As an IT manager, I have 4 humble suggestions for the masses, and if you've got windows 7 already, they're free.

Suggestion 1)
Run windows 7, make sure it's up to date. The 64 bit version of Windows 7 is safer. Setup automatic updates to run daily. Install updates, restart, repeat until no more updates available. Make sure your firewall is enabled. (Firewall is on by default)

Suggestion 2)
Create 1 administrator account on your machine, and name it something goofy / funny, like "master" or "god". Give it a long password. Then, create other "user" accounts that AREN'T administrators for you to use on a daily basis. Then, you can't accidentally break windows or install crapware without windows 7 prompting you for the admin password. PAY ATTENTION: make DAMN sure you know why windows is asking you for that password before typing it in when using your machine. If you don't know, hit cancel.
This only works if a) you NEVER log on as the administrator account, and b) you only type in that admin password for known items ("I'm installing Office, and it asks me for my password to install office.")

suggestion 3)
Download and run microsoft security essentials. If you're running some other malware / AV software, uninstall it first. I don't care if you paid $50 for it. MSE's good, works well, won't slow your machine down, and it's free (and updates along with windows).

Suggestion 4)
Download Google Chrome, or Firefox (I prefer Chrome), and run only that. 99% of the web crapware out there is Active-X based, which only affects internet explorer.
If you're one of those people who insists on using Internet explorer, or need to for a certain site/app, then download IE9 (actually, it would have been installed if you followed suggestion 1) and "Use recommended settings" on first run.

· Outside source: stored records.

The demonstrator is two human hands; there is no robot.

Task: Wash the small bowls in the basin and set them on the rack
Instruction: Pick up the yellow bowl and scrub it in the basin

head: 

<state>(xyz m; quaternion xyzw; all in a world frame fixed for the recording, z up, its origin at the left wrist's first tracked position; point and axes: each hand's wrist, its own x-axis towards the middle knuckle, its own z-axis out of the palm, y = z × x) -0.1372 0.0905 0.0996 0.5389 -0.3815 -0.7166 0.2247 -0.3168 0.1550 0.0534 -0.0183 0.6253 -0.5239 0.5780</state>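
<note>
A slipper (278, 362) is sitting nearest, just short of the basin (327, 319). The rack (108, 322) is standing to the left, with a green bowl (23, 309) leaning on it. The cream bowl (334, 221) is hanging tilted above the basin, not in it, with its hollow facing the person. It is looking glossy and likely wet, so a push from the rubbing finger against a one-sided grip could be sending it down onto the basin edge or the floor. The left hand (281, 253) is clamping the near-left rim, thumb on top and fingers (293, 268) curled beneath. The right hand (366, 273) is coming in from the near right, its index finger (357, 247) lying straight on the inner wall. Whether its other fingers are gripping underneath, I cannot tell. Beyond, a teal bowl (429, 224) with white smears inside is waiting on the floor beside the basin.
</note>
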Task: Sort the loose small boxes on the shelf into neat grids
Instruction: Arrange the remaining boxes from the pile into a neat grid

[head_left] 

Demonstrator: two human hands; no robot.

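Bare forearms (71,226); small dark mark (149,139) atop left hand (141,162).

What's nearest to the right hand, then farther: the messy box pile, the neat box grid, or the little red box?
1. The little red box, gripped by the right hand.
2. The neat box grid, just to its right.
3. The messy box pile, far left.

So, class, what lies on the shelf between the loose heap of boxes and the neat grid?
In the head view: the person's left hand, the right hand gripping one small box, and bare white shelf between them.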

If you follow all 4 of the above suggestions, that will prevent 99.999999999% of all possible attacks while surfing the web.


Some other tidbits:
- You never "need to download a plugin" to view normal web content (the only exception to this is flash for internet explorer, but get it from adobe directly).
- You will not be prompted for your windows admin account password unless you are trying to make a global windows change, or install software that affects all users or the windows installation.


Do these 4 things. Every IT person that supports your machine will thank you. You can rebuild a relationship with IT people in your lives without them cringing every time you call them.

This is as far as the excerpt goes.